Edgar Allan Poe in Philadelphia
and Two Scoldings
In which I am barked at by two authority figures within one hour, decide that Philadelphia needs a new slogan, am educated by the National Park Service, and observe some ostentatious pimp fashion. And then realize that "ostentatious pimp fashion" is redundant.
Philadelphia keeps going on about "The City of Brotherly Love", but that's just an explanation of the Greek etymology of the city's name. Sort of like Indianapolis calling itself "The City of Indians (Although We Long Ago Drove Away Those We Hadn't Killed)".
A better motto for Philadelphia would be "SIT down, SHUT up, do NOT take ANY pictures of ANYTHING, and GIMME SOME MONEY!". That's not very warm and inviting as slogans go, but it would be more appropriate. The authority figures endlessly scold you for the least of reasons. The city is plagued by tireless hordes of vicious looking panhandlers making the city Cairo Upon the Delaware.
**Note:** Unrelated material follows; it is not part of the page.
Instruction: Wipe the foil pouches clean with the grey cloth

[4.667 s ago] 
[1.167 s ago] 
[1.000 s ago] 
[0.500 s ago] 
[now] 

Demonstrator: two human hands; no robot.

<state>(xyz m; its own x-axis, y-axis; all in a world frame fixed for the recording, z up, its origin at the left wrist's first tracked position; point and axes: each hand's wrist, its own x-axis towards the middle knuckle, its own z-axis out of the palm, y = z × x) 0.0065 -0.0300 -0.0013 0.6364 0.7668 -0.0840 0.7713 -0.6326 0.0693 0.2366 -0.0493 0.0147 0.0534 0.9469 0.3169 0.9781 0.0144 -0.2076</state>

Baksheesh demands that are aggressive to the point of harassment are just fine with the local authorities, what really sets them off is photography of roadways and violation of arcane and unannounced bus rules.
I was staying at the Bank Street Hostel, a nice place to stay in a narrow alley in the oldest part of the city between the "historic district" and the waterfront.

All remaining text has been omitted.